What we have to be cautious about is concluding causation from this – deletions/duplications rarely cause any observable changes in people, and they can occur anywhere in our genome – which consists of tens of thousands of different genes. For deletions/duplications to actually have some effect on the likelihood of being born with autism, they need to occur in genes that affect personality or the brain and nervous system.
What does the rest of the scientific community think?

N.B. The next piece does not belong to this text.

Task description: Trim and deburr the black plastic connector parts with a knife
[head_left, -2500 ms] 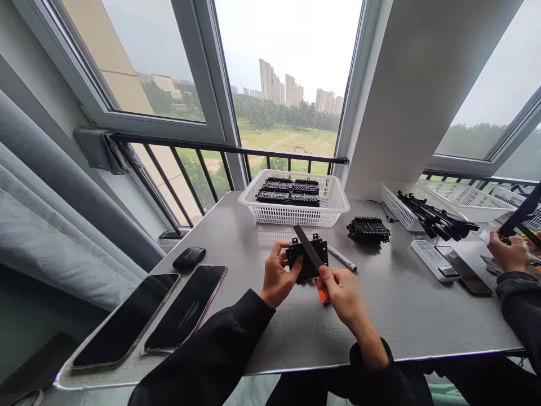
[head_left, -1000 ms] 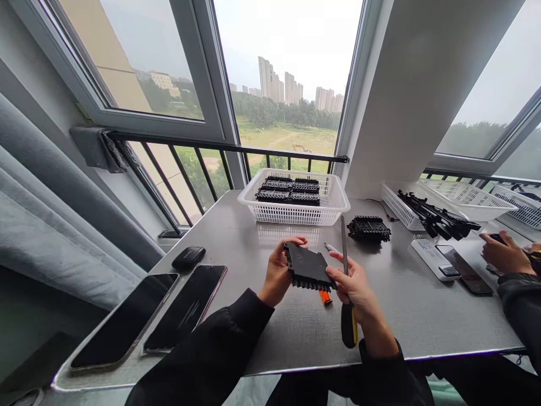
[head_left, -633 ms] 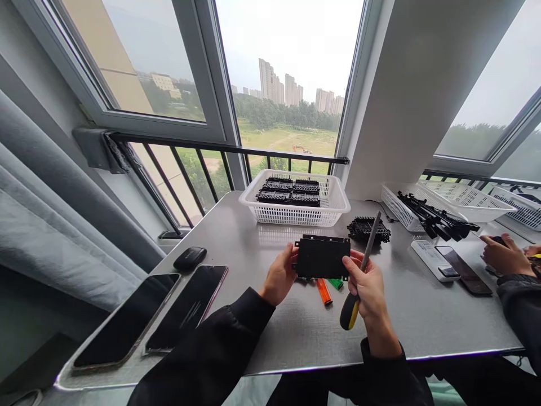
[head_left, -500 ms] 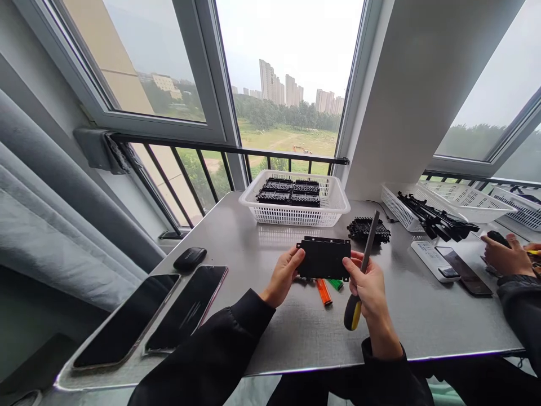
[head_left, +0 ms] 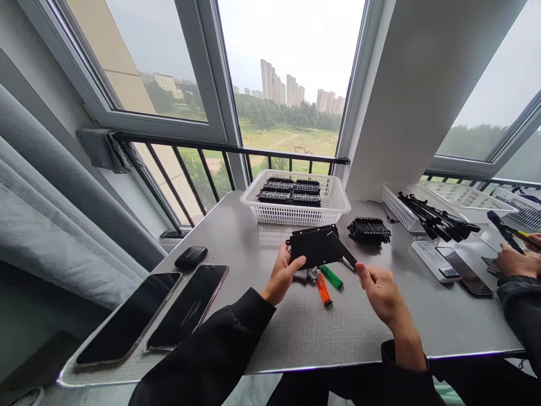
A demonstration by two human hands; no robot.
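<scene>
A flat black plastic plate [head_left: 310,249] with small tabs along its edges is gripped at its left end by my left hand [head_left: 284,275]. My right hand [head_left: 382,290] is closed round the handle of a flat file [head_left: 344,252], and the blade lies across the plate's right side. The handle is mostly hidden in my fingers. On the table just below the plate lie an orange lighter [head_left: 324,290] and a green lighter [head_left: 332,277], beside some grey scraps [head_left: 305,276].
Behind the plate stands a white basket [head_left: 296,215] holding black slotted parts; a stack of similar parts [head_left: 369,230] sits to its right. Phones [head_left: 190,310] and a black case [head_left: 191,258] are at left. At right, a co-worker's hands [head_left: 518,262] hold a tool near another basket [head_left: 399,208].
The file has swung from upright to slanting across the plate. My right hand has left the plate's edge and moved right. The plate has shifted slightly left and tilted, showing more of the lighters.
</scene>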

Much of the autism research community believes there may be roughly six major genes involved in autism, and maybe 30 others that may confer some risk. A combination of mutations in any of these genes could contribute to the likelihood of being born with autism. Largest Ever Autism Study Identifies Two Genetic Culprits
Even if we included all of the personality and nervous system genes, that’s still a pretty narrow selection of genes that would have to be deleted or duplicated in order to produce changes in the child’s personality, let alone changes that cause autism.
One of the regular genes identified in autism by the Autism Genome Project is CNTNAP2. CNTNAP2 encodes neurexins – synaptic cell surface proteins – which are involved in glutamate functioning in the nervous system and brain. According to Entrez Gene, “This gene encompasses almost 1.5% of chromosome 7 and is one of the largest genes in the human genome.” That’s a lot of room for variation isn’t it?